I am new to Elastic Search, so any tips or hints are appreciated!
I have an index where I want to retrieve some entries that match exactly some values of the field called "my_id".
These are my attempts: Query 1:
{
"min_score": 1,
"query": {
"bool": {
"must": [
{
"terms": {
"project": ["one"]
}
}
],
"filter": [
{ "terms": { "my_id": ["my_id_2", "my_id_1"] } }
]
}
}
}
-> returns empty hits.
Query 2:
{
"min_score": 1,
"query": {
"bool": {
"must": [
{
"terms": {
"project": ["one"]
}
}
]
, "should": [
{
"match": {
"my_id": "my_id_1"
}
},
{
"match": {
"my_id": "my_id_2"
}
}
]
}
}
}
-> returns more entries than the entries with given my_id.

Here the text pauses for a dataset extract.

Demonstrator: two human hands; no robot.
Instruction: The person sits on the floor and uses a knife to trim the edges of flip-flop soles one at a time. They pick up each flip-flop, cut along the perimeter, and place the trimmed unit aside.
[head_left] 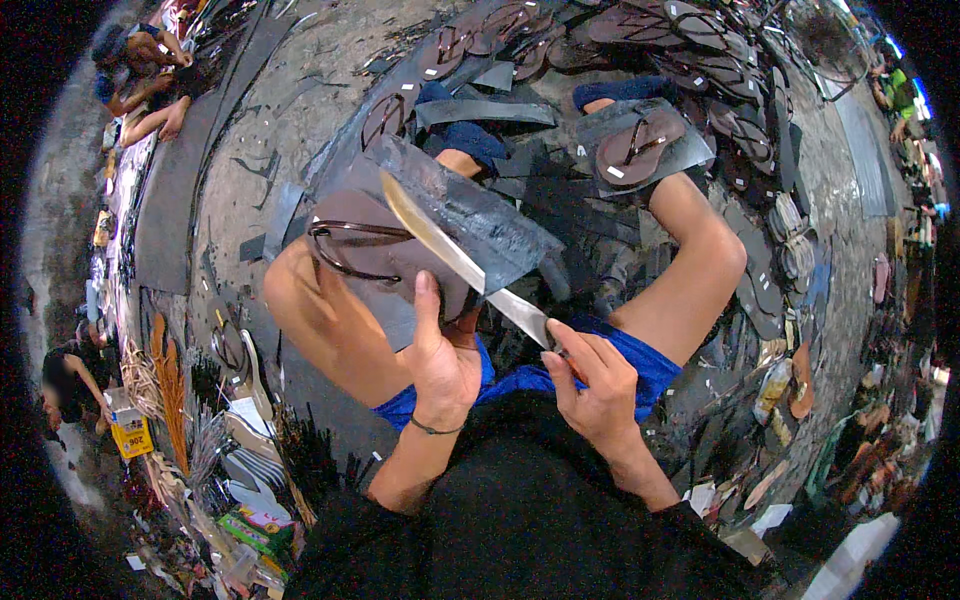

I am at loss here and do not see what could be wrong. Do I have to have a look at analyzers? If it is text or keyword based setup? If so, how do you check these and change these?
Thanks in advance for every answer and comment!
Edit:
This is the field type:
"my_id": {
"type": "text",
"fields": {
"keyword": {
"type": "keyword",
"ignore_above": 256
}
}
},
In your second code snippet:
when you use "should" and "must," of course, you will get more results because "should" is not necessary to be true; only "must" is enough to retrieve the data. For example, when you use "must project = 'one'", it means it will fetch everything with project = "one" regardless of what you have inside "should". "Should" only adds extra score; it does not filter anything.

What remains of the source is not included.